Stanford Research Team in the US Reports Brain Chip Implant Study Results
Three Times Faster Speed Than Before, Enables Everyday Conversation
A 67-year-old American woman, Ms. A, recently experienced a 'miracle.' She had lost her speech ability due to amyotrophic lateral sclerosis (ALS) eight years ago. However, she was recently able to speak at a speed comparable to that of ordinary people after having a chip implanted in her brain. This was a benefit of the latest science that even the world-renowned genius Dr. Stephen Hawking, who died of the same disease in 2018, could not enjoy.
A 67-year-old female patient who was able to speak at a speed similar to that of an average person through the implantation of a brain neural chip. Photo source=MIT Technology Review video capture.
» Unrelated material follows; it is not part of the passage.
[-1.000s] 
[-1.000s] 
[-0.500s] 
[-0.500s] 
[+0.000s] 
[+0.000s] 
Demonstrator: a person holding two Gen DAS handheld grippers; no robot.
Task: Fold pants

A research team at Stanford University in the United States published a paper with these findings on the preprint site bioRxiv on the 21st. The team implanted a chip capable of measuring brain waves into the brain of a 67-year-old female patient who had lost her speech ability due to ALS, which gradually weakens muscles over eight years, enabling her to communicate at a speed of 62 words per minute. This was about three times faster than similar existing technologies, setting a new record.
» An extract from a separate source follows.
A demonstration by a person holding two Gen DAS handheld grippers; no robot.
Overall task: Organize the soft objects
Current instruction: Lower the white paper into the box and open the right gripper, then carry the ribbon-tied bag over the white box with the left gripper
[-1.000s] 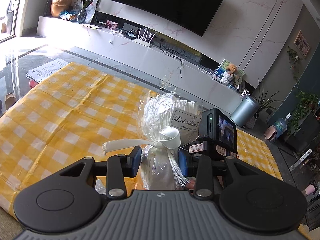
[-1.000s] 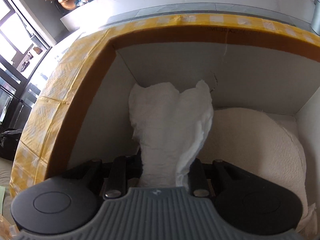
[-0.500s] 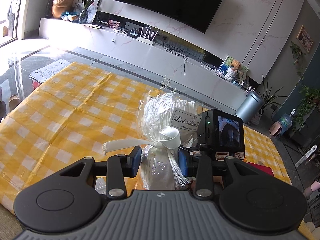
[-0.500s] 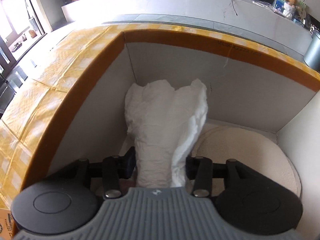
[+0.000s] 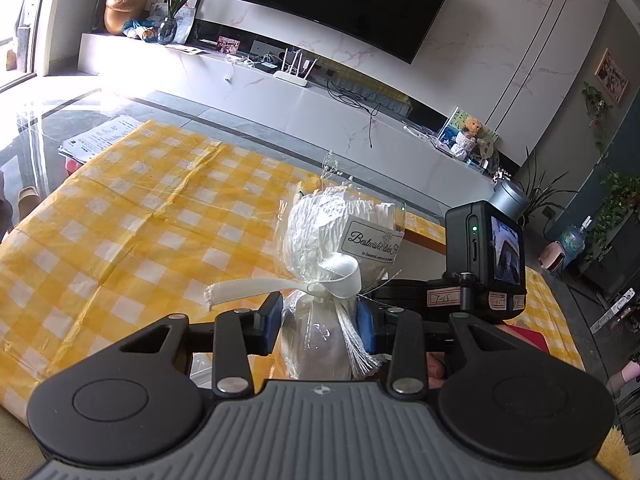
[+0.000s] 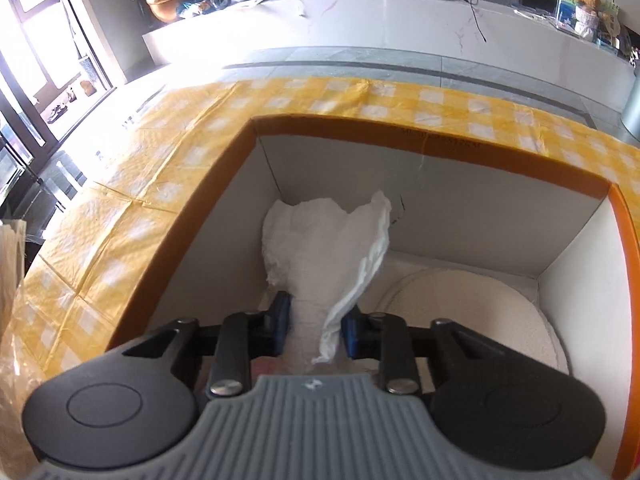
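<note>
My left gripper pinches a cellophane-wrapped gift bundle at its lower part, both blue pads pressed against the wrap; the bundle stands upright between the fingers, tied with a white ribbon and bearing a printed label; it hangs over the yellow checked tablecloth; to its right the camera of my other gripper shows, with part of my hand below it.

My right gripper is closing its jaws on a white cloth, both pads already against the fabric; the cloth rises from between the fingers, its upper part spread and one edge folded over to the right; it sits above the inside of an orange-rimmed box with white walls; a round white pad lies on the box floor to the right of the cloth; whether the cloth touches the floor I cannot tell; the box rests on the checked tablecloth.
</note>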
Before the chip implantation, the woman could make sounds but they were unclear. She could only communicate through writing with the help of devices like an iPad. However, after the chip implantation, she was able to express herself verbally at a slow but near-normal conversational speed.
Similar research had been conducted before. Experimental subjects were asked to imagine hand movements they wanted to perform, and researchers succeeded in decoding their brain waves in real time to move a cursor on a computer screen, select letters on a virtual keyboard, play video games, or control robotic arms.
The research team implanted a small chip in the motor cortex of the brain, which directly controls human movement. It can record the activity of dozens of neurons at once. The team identified brain wave patterns that appear when a person thinks about a certain movement. They focused their research on how the motor cortex works when a person tries to speak. They analyzed how the female patient in the experiment attempted to move her lips, tongue, and vocal cords when trying to speak. During this process, the team confirmed that the computer program could extract sufficient information from the neural signals sent by the patient’s motor cortex to understand what she intended to say.
Professor Philip Sabes of the University of California said, "This is an incredible advancement where technology to read human intentions through brain waves could move out of the laboratory and be prepared as a product for practical use," adding, "It is a speed that many people with speech disabilities desire."